Brites Pereira, descendentes da família de D. Nuno Álvares Pereira. Aos dois
anos de idade fica órfão de pai. Aos nove, depois de uma infância bastante
melindrosa - era de natureza frágil - entra no paço como pagem, ficando ao
serviço do Infante D. Pedro. Já nessa altura se revela diferente dos outros
rapazes da mesma idade: reza e estuda, não cuidando das coisas vãs.
Aos onze anos fica gravemente doente. Quase sem esperança, a mãe invoca S. Francisco Xavier e promete que, se o filho melhorar, ele vestirá, durante um ano, a roupa dos padres missionários da Companhia de Jesus.
Salva-se... e, uma vez vestida aquela roupa, não mais a quer largar. Pede para ser admitido na Companhia de Jesus, o que só consegue depois de vencer grandes dificuldades, levantadas principalmente na corte, onde não se querem ver privados do seu agradável convívio, e por sua mãe que sabe quanto ele é fraco fisicamente.
A 17 de Dezembro é, finalmente, admitido. Onze anos depois, a seu pedido, é missionário nas piores regiões da Índia, onde desenvolve uma actividade particularmente notável: conversões, baptismos, comunhões, etc., contam-se aos milhares.
É
perseguido várias vezes. Chega a estar preso e a ser condenado à morte. A
execução, porém, não se realiza. Mas, uma vez em liberdade, sem se atemorizar,
continua o seu apostolado.
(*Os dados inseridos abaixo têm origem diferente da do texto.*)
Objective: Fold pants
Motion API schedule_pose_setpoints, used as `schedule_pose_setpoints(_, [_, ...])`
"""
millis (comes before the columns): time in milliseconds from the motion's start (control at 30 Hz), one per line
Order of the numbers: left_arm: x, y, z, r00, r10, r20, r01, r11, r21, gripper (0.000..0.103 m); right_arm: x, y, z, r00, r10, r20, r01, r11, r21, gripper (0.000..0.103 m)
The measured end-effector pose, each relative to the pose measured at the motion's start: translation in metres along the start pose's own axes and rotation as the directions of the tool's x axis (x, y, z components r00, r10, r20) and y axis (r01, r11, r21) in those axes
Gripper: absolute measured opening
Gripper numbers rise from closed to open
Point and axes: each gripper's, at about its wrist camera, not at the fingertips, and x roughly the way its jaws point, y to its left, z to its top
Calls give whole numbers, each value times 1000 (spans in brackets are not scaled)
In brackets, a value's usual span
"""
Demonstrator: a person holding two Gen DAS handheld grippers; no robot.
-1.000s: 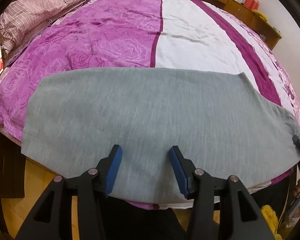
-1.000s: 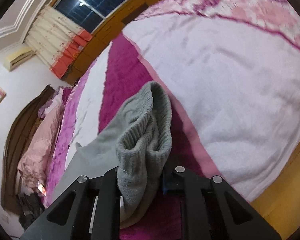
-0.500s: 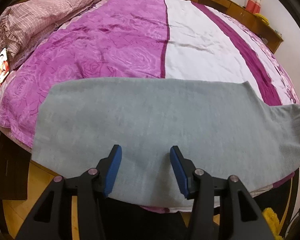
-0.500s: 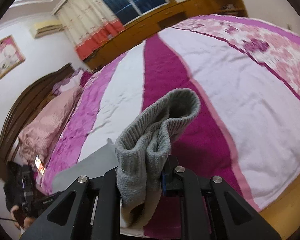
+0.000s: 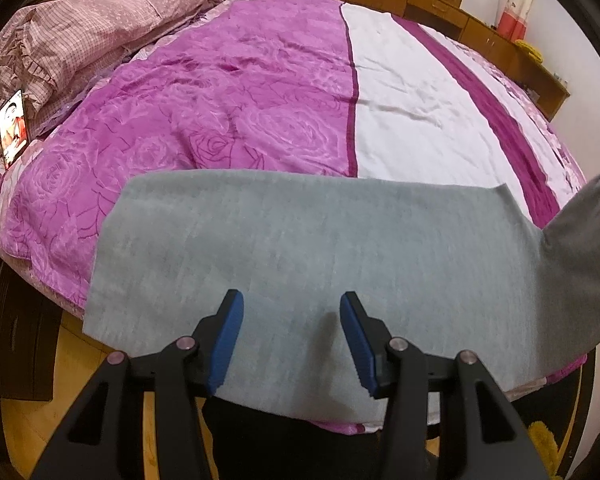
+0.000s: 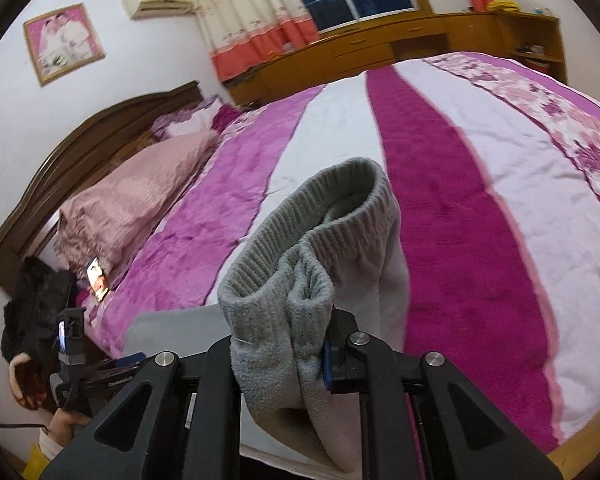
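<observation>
The grey pants (image 5: 320,256) lie flat across the near edge of the bed (image 5: 260,92), on its purple and white quilt; toward 3 o'clock in the left wrist view one end lifts off the quilt and rises out of the picture. The left gripper (image 5: 292,332) hangs above the flat cloth at 6 o'clock, its blue-padded fingers (image 5: 228,336) spread apart with nothing pinched between them. In the right wrist view the right gripper (image 6: 284,356) has its fingers pressed onto the ribbed cuffs of the pants (image 6: 300,280), which bunch up in a loop above the fingers and hang down below them. A pink pillow (image 5: 100,28) sits at 10 o'clock in the left view, with a phone (image 5: 14,128) propped at 9 o'clock. At 8 o'clock in the right view, a person's hand (image 6: 24,372) holds the other gripper.
</observation>
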Motion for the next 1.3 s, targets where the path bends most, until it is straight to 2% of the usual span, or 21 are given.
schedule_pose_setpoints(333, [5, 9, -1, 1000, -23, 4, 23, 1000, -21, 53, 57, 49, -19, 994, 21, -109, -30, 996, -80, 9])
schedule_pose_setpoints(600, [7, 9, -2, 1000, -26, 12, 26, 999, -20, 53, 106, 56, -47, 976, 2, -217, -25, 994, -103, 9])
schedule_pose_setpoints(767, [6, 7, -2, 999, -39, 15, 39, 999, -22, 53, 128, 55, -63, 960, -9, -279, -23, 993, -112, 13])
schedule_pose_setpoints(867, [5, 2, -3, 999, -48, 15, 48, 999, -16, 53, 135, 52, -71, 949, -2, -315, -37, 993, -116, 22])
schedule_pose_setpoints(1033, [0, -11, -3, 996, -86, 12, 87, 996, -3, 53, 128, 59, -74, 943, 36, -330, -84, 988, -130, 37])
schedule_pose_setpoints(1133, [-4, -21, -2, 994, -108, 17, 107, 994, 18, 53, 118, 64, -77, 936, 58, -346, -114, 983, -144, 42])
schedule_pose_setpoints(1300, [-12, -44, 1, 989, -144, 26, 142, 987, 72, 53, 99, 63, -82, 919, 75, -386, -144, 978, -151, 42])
Por toda a parte, o espanto e o respeito acompanham a
sua actuação.
As autoridades pagãs, contudo, apertam o círculo da perseguição e, dentro em pouco, é nova e definitivamente preso. Quando lhe comunicam que vai ser executado, alegra-se porque vai morrer pelo Senhor.
A 4 de Fevereiro de 1693, na cidade de Urgur que lhe serviu de cativeiro, é executado a golpes de cimitarra. Morre tranquilamente, dando graças a Deus.
Durante a sua missão em
terras da Índia, só uma vez veio à Metrópole, e por ordem que lhe foi dada.
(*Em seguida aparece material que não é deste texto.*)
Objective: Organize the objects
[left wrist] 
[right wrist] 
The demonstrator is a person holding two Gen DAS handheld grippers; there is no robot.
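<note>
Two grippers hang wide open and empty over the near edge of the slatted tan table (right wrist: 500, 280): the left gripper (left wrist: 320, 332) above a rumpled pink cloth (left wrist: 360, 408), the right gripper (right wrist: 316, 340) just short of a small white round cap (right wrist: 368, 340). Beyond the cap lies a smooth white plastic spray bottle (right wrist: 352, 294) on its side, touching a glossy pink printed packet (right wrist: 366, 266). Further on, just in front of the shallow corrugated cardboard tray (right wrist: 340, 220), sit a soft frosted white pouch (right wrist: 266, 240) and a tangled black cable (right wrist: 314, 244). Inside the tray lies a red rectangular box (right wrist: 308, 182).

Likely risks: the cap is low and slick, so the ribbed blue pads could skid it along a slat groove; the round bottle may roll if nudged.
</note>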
Nessa altura, tudo fizeram para o reter por cá, até o próprio rei que o queria
para educador dos seus filhos infantes, mas sem resultado.
À
vida cómoda da Corte, preferia a incerteza das terras ásperas da Índia, onde a
"sementeira" do Evangelho ainda estava por fazer.
É Patrono dos Pioneiros, porque, na sua vida soube vencer os obstáculos, atravessou os mares para ir ao encontro dos outros, reflectiu seriamente sobre a sua vocação que, uma vez descoberta, nunca abandonou. Espelha bem na sua vida toda a mística dos Pioneiros, simbolizada na gota de água, na machada e no rumo certo da rosa-dos-ventos.